I think we are seeing a rising tide of an antithetical profile that says. I work for government and expect protection from government, whose mission to ensure an equality of result that takes no consideration of ignorance, criminal behavior, bad personal decisions, fate, bad luck, sloth, poor health, or intrinsic unfairness, but instead by intellect, capital, and good intentions promises, if given enough power, to overcome all such factors and in infinite wisdom not merely to level the playing field, but to ensure there are no winners, or losers, just equal participants who start and end the same.
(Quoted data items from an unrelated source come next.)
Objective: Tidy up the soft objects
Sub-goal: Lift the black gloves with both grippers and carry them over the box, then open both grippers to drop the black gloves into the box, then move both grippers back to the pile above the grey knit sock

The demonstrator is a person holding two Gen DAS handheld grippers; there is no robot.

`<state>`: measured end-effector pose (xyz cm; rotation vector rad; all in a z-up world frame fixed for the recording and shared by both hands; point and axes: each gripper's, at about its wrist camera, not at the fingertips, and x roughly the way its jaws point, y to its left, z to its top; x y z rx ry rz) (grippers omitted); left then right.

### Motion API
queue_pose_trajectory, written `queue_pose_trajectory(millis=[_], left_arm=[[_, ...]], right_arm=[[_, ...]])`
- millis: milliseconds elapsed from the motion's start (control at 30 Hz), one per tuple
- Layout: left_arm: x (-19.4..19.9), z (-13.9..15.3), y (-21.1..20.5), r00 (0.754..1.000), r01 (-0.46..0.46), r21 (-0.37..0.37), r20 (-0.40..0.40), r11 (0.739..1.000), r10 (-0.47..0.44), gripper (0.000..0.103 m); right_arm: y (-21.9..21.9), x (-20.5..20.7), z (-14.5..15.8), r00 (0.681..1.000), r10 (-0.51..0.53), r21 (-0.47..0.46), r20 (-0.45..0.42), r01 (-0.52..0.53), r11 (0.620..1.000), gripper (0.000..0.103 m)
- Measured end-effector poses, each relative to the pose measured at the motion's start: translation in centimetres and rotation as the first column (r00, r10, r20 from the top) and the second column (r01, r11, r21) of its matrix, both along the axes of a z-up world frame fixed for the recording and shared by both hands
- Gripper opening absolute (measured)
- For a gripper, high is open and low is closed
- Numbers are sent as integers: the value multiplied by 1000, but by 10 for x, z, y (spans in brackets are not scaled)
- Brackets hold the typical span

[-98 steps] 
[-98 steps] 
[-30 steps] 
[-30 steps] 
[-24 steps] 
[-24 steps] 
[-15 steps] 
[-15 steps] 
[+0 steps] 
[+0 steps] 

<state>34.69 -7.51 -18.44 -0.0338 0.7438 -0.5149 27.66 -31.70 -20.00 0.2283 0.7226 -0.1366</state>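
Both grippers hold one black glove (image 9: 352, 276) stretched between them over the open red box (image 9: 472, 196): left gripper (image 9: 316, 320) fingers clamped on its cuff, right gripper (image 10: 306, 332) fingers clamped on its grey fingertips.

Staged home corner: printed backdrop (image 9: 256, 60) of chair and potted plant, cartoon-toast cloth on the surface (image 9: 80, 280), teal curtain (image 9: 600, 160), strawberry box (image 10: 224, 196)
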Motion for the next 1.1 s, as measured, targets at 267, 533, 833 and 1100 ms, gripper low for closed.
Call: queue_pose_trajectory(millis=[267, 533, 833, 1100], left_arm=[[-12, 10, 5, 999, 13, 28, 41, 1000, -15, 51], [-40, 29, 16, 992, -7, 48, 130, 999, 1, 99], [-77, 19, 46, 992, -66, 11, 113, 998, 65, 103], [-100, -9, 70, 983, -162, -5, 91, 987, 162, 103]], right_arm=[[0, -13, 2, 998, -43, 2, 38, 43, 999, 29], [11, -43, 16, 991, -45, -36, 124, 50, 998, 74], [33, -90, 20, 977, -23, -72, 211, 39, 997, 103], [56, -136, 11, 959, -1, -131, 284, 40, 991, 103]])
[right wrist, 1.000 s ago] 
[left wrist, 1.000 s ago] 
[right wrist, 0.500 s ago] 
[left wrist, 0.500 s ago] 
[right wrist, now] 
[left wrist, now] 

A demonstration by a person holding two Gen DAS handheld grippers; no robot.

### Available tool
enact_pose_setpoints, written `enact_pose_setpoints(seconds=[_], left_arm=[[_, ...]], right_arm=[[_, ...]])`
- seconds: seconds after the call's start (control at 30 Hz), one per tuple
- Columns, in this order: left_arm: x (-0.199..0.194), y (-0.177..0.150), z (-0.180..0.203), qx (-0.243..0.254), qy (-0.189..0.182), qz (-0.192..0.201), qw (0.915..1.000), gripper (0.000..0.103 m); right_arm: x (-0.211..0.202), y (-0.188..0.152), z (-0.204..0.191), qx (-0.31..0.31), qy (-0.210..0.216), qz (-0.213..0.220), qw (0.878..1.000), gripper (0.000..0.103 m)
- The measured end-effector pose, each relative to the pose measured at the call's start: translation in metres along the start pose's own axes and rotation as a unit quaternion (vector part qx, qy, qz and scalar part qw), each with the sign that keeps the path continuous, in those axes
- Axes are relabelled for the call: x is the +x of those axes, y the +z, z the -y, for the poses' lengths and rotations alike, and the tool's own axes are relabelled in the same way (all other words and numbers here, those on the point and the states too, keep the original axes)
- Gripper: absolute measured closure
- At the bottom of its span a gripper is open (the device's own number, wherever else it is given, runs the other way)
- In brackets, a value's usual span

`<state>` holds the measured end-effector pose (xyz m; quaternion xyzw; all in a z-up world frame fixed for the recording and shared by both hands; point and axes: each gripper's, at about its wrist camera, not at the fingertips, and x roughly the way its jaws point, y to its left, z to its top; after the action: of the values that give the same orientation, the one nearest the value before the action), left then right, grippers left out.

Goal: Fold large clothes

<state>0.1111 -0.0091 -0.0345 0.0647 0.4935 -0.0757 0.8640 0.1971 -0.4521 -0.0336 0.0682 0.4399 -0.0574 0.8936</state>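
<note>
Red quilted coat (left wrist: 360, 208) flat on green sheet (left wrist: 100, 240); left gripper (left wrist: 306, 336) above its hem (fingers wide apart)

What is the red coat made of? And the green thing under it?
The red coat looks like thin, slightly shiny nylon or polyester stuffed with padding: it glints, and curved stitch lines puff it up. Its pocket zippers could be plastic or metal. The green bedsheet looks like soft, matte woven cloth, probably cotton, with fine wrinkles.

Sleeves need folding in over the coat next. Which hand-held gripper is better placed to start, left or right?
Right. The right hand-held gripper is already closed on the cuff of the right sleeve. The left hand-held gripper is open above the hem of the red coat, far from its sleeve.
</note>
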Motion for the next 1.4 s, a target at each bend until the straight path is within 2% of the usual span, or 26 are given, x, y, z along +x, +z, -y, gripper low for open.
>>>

I deserve, I am owed, I must receive is our mantra. We must become more like the world, rather they like us. War is caused by miscommunications rather than intrinsic evil that is difficult to negotiate away. America is simply one of many nations, exceptional only to the degree that we suffer from unusual race, class, and gender transgressions. The founders and their epigones were mostly preeminent as racist and elites, not geniuses who knew far more than 99% of us today. I think all that more or less sums up the lesson from today schools and colleges, and explains why today the average American when abroad rarely defends his country from the caricatures and attacks of foreigners, or why we read daily of the errant policeman, not of the thousands of deadly miscreants he is asked to monitor, why we are told ad nauseam that health care is broken, ruined, never that hourly millions of dollars are given in emergency room care to those here illegally, or who arrive suffering from gang trauma, or those who chose not to purchase health insurance — and who were given topflight care which earns no thanks when good but often a law suit when not perfect.

V. Do no harm.

There was at least a good chance that the current recession — so far less unemployment and loss of GDP than during the late Carter and early Reagan years — would have, as past recessions, ended in 24 months or so, with moderate expansionary policy by the government and the fed, and without a permanent radical growth in government. As we see from the unexpected stability of the dollar, other economies are far more shaken by the downturn, and were even more reckless in their lending, or dependant solely on oil or reliant only on exporting. Abroad, the losses to Hamas have strengthened the U.S. hand in the Middle East. During the last administration, favorable governments came to power in Italy, Germany, and France. India is close to the United States. China is, well, China. Iraq is quiet.

In short, America does not have to be reinvented here or abroad.